Она хотела уходить, но в это время вошла дочь и подошла поздороваться. Он так же посмотрел на дочь, как и на жену, и на ее вопросы о здоровье сухо сказал ей, что он скоро освободит их всех от себя. Обе замолчали, посидели и вышли.

— В чем же мы виноваты? — сказала Лиза матери. — Точно мы это сделали! Мне жалко папа, но за что же нас мучать?

В обычное время приехал доктор. Иван Ильич отвечал ему: «да, нет», не спуская с него озлобленного взгляда, и под конец сказал:

— Ведь вы знаете, что ничего не поможете, так оставьте.

— Облегчить страдания можем, — сказал доктор.

— И того не можете; оставьте.

Доктор вышел в гостиную и сообщил Прасковье Федоровне, что очень плохо и что одно средство — опиум, чтобы облегчить страдания, которые должны быть ужасны.

Доктор говорил, что страдания его физические ужасны, и это была правда; но ужаснее его физических страданий были его нравственные страдания, и в этом было главное его мучение.

Нравственные страдания его состояли в том, что в эту ночь, глядя на сонное, добродушное скуластое лицо Герасима, ему вдруг пришло в голову: а что, как и в самом деле вся моя жизнь, сознательная жизнь, была «не то».

Ему пришло в голову, что то, что ему представлялось прежде совершенной невозможностью, то, что он прожил свою жизнь не так, как должно было, что это могло быть правда. Ему пришло в голову, что те его чуть заметные поползновения борьбы против того, что наивысше поставленными людьми считалось хорошим, поползновения чуть заметные, которые он тотчас же отгонял от себя, — что они-то и могли быть настоящие, а остальное все могло быть не то. И его служба, и его устройства жизни, и его семья, и эти интересы общества и службы — все это могло быть не то. Он попытался защитить пред собой все это. И вдруг почувствовал всю слабость того, что он защищает. И защищать нечего было.

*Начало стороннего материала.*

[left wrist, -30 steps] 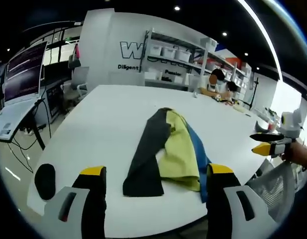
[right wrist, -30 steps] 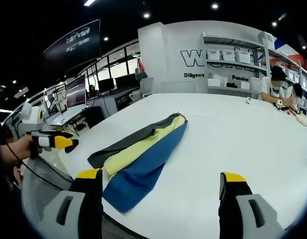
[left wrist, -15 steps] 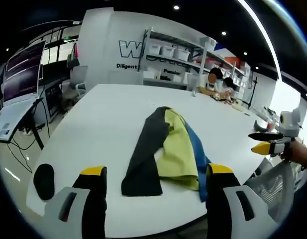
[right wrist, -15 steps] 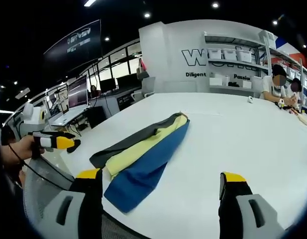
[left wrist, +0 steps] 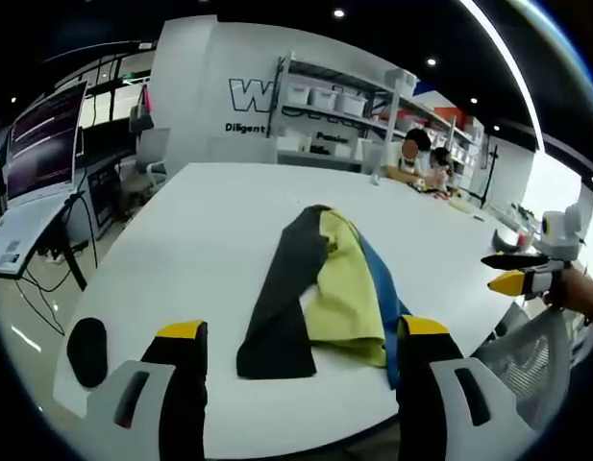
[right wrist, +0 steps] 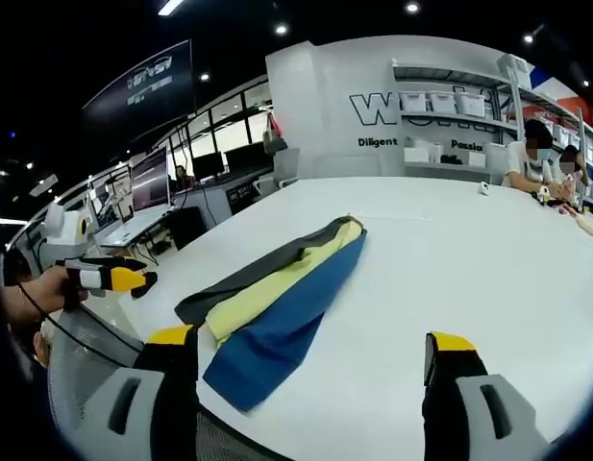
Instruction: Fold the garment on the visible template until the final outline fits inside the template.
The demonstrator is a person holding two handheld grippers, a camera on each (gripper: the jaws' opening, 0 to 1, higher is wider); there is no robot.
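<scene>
A wide white tabletop [left wrist: 200, 230] carries a long folded garment [left wrist: 320, 288] in black, yellow and blue bands, lying flat and running from the near edge toward the far side. A small black object [left wrist: 86, 351] rests at the tabletop's near left corner, well apart from the garment.

A large white table [left wrist: 190, 226] fills the foreground, with a flat black round object [left wrist: 86, 351] lying near its left corner. Left of the table, a laptop [left wrist: 32, 178] sits open on a desk. Behind, wall shelves [left wrist: 339, 120] hold white bins [right wrist: 440, 106], and two seated people [right wrist: 541, 158] work at the far end.
</scene>
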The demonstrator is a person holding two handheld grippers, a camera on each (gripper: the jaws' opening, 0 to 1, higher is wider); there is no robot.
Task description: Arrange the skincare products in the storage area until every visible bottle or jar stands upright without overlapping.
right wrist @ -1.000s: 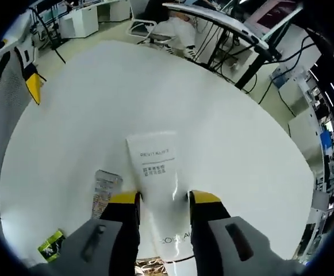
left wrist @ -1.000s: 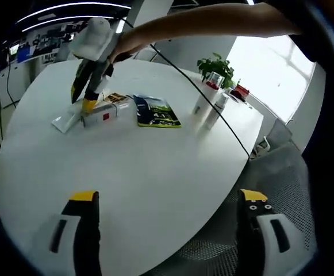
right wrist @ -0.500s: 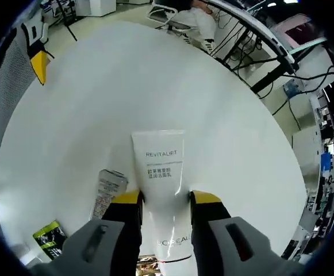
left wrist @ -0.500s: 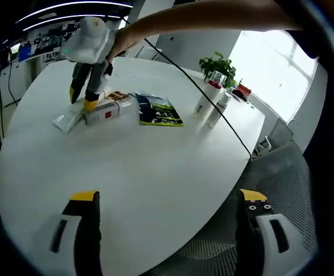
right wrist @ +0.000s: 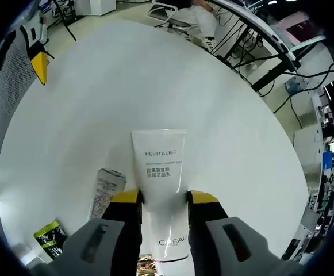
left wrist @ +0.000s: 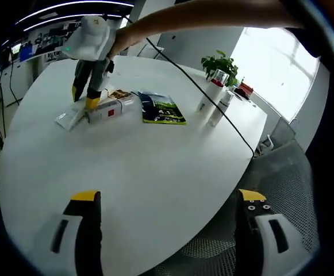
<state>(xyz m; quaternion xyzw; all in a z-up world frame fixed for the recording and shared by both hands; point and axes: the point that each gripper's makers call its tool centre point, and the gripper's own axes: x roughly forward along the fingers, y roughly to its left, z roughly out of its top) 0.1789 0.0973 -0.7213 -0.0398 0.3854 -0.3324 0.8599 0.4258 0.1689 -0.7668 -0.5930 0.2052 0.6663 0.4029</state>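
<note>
Left yellow-tipped grey gripper [left wrist: 168,201]: jaws spread wide, nothing between | right yellow-tipped grey gripper [right wrist: 162,198]: jaws clamped, pointed down | bare forearm [left wrist: 212,12] stretched across.

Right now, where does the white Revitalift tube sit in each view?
Left gripper view: white tube lies far upper left on the table, under the right gripper.
Right gripper view: same tube centre-bottom, between the jaws.
Shared landmark: green booklet, also at lower left.
</note>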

«А если это так, — сказал он себе, — и я ухожу из жизни с сознанием того, что погубил все, что мне дано было, и поправить нельзя, тогда что ж?» Он лег навзничь и стал совсем по-новому перебирать всю свою жизнь. Когда он увидал утром лакея, потом жену, потом дочь, потом доктора, — каждое их движение, каждое их слово подтверждало для него ужасную истину, открывшуюся ему ночью. Он в них видел себя, все то, чем он жил, и ясно видел, что все это было не то, все это был ужасный огромный обман, закрывающий и жизнь и смерть. Это сознание увеличило, удесятерило его физические страдания. Он стонал и метался и обдергивал на себе одежду. Ему казалось, что она душила и давила его. И за это он ненавидел их.